The European Central Bank’s (ECB) interest rate hikes are “cutting the branch it is sitting on” by stifling economically important green investments, says Rens van Tilburg, director of the Sustainable Finance Lab. As volatile fossil fuel prices continue to drive inflation, he says the ECB should adopt dual interest rates for green projects or risk exacerbating price instability.
In this paper, van Tilburg outlines the “unintended side effects” of tighter monetary policy which “threatens to slow down the energy transition”, and notes that increasing capital costs have led to a “serious deterioration” in the business case for renewables. He also cites findings from Berenschot, a Dutch consultancy firm, that 54% of Dutch Renewable Energy Association members indicated problems with financing for new green energy in the short term, and 32% have delayed or cancelled planned investments.
Van Tilburg highlights that volatile fossil fuel prices are a “clear threat” to price stability, meaning that addressing fossilflation – inflation driven by continued fossil fuel dependency – is essential to fulfilling the ECB’s core mandate.
Current policies fall short of the action needed to shield the transition from rising rates, according to van Tilburg.
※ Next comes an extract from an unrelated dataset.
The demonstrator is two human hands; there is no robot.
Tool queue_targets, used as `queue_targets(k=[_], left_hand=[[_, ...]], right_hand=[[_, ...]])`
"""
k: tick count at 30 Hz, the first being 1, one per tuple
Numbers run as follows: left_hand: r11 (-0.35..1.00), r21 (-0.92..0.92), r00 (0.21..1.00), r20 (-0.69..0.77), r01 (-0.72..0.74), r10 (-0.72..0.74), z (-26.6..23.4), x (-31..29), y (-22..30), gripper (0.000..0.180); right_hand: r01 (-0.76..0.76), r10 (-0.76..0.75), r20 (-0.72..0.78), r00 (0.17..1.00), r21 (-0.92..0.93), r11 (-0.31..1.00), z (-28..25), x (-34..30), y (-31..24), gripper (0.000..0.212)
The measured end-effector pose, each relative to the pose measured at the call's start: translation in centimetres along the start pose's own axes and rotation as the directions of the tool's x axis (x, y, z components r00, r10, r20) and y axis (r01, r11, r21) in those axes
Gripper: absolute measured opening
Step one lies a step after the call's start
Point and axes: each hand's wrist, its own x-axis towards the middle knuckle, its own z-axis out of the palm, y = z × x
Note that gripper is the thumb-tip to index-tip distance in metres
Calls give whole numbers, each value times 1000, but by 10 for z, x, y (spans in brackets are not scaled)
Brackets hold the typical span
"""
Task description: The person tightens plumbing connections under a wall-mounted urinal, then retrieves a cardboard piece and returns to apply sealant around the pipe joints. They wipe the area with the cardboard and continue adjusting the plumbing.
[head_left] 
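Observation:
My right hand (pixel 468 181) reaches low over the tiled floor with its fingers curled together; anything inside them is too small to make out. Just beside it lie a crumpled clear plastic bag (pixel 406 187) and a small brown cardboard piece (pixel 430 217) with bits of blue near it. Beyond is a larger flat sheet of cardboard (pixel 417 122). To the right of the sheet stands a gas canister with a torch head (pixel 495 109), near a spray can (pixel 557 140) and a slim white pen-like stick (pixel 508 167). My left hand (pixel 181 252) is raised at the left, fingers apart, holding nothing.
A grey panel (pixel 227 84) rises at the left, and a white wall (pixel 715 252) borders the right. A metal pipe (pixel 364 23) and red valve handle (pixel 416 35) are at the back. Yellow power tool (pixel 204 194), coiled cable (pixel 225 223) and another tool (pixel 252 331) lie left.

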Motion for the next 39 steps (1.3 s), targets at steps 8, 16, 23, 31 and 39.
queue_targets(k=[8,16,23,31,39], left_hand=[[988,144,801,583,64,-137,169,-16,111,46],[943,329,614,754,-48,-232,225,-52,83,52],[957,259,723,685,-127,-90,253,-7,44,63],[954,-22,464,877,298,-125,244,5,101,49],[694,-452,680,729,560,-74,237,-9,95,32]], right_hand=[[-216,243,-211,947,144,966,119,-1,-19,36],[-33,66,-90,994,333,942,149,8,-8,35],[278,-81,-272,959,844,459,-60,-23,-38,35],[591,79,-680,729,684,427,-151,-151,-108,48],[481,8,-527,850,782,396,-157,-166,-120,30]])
For example, efforts to decarbonise the ECB’s corporate bond holdings through tilting reinvestments have stalled, following the decision to discontinue reinvestments under the ECB’s asset purchase programme as of July 2023.
Van Tilburg puts forward two key policies to neutralise the negative impact of rising interest rates: tightening requirements for the greening of both the collateral framework and the corporate bond purchase programme, and dual interest rates for green lending.
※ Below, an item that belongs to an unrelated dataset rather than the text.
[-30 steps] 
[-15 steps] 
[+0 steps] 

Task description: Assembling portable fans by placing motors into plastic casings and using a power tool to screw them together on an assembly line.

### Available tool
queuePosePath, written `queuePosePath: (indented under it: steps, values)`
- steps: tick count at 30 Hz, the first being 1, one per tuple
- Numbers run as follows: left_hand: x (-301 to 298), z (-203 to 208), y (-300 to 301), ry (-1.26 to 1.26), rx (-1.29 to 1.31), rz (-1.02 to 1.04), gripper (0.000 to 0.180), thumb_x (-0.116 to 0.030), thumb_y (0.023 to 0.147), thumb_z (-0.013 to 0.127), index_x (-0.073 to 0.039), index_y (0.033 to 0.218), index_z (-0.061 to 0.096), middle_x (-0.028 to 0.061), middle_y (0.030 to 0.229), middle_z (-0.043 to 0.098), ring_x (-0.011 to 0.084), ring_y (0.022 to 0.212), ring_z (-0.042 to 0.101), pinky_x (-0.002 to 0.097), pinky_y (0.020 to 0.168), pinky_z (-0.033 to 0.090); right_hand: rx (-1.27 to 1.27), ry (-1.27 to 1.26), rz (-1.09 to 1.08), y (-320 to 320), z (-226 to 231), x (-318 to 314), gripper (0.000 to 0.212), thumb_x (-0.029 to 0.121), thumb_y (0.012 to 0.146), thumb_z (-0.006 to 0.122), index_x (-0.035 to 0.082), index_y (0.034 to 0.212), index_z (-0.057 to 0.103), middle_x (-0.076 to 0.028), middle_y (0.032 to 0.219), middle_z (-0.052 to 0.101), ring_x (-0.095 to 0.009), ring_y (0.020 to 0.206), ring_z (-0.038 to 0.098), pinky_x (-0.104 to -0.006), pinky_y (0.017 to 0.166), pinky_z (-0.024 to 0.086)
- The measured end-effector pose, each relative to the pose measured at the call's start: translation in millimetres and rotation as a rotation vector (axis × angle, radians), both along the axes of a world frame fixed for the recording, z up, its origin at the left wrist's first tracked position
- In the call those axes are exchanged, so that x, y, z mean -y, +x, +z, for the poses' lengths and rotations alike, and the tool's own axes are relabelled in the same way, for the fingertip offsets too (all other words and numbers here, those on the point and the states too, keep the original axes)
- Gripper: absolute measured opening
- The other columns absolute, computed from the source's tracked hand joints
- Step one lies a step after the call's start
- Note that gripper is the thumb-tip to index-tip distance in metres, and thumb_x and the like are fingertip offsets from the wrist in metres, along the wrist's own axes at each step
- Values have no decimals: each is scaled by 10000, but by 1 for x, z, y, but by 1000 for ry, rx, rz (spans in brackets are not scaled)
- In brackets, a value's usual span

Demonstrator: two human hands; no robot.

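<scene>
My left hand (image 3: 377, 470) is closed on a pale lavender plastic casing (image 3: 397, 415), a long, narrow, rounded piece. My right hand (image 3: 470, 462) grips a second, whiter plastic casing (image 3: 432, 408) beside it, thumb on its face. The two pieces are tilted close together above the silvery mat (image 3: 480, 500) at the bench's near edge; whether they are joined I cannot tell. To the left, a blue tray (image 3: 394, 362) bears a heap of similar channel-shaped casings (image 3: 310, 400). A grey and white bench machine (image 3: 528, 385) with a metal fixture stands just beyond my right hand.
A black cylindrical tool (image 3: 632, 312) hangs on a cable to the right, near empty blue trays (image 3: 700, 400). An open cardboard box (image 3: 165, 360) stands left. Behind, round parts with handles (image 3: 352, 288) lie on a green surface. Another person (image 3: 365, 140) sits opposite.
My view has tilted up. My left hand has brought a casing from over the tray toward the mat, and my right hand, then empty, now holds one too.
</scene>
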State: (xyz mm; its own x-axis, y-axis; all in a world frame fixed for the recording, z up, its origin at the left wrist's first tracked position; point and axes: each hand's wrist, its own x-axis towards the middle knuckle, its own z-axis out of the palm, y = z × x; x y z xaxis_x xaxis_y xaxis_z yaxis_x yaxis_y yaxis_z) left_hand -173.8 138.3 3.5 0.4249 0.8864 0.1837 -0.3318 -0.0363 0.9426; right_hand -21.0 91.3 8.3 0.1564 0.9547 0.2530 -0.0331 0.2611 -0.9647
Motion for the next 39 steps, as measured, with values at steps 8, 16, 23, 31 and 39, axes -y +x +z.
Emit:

The most direct way in which the ECB can stimulate green investment and reduce Europe’s inflationary reliance on volatile fossil fuels is through the interest it charges eurozone banks. A targeted green discount interest rate on refinancing operations could incentivise banks to lend to sectors where inadequate investment contributes to inflationary pressure: clean energy production and energy efficiency renovations.
Existing EU regulations such as the sustainable finance disclosure regulation, the corporate sustainability reporting directive and the EU green taxonomy enable banks to effectively categorise their loan books for such a system.
With regards to tightening requirements of the collateral framework and corporate bond purchase programme, van Tilburg recommends a switch to stock-based tilting in the corporate bond purchases and excluding the most climate harmful assets such as coal and new fossil fuel developments. He also suggests limiting eligibility to firms with Paris-aligned transition plans with science-based absolute targets for all emissions, including scope 3 emissions.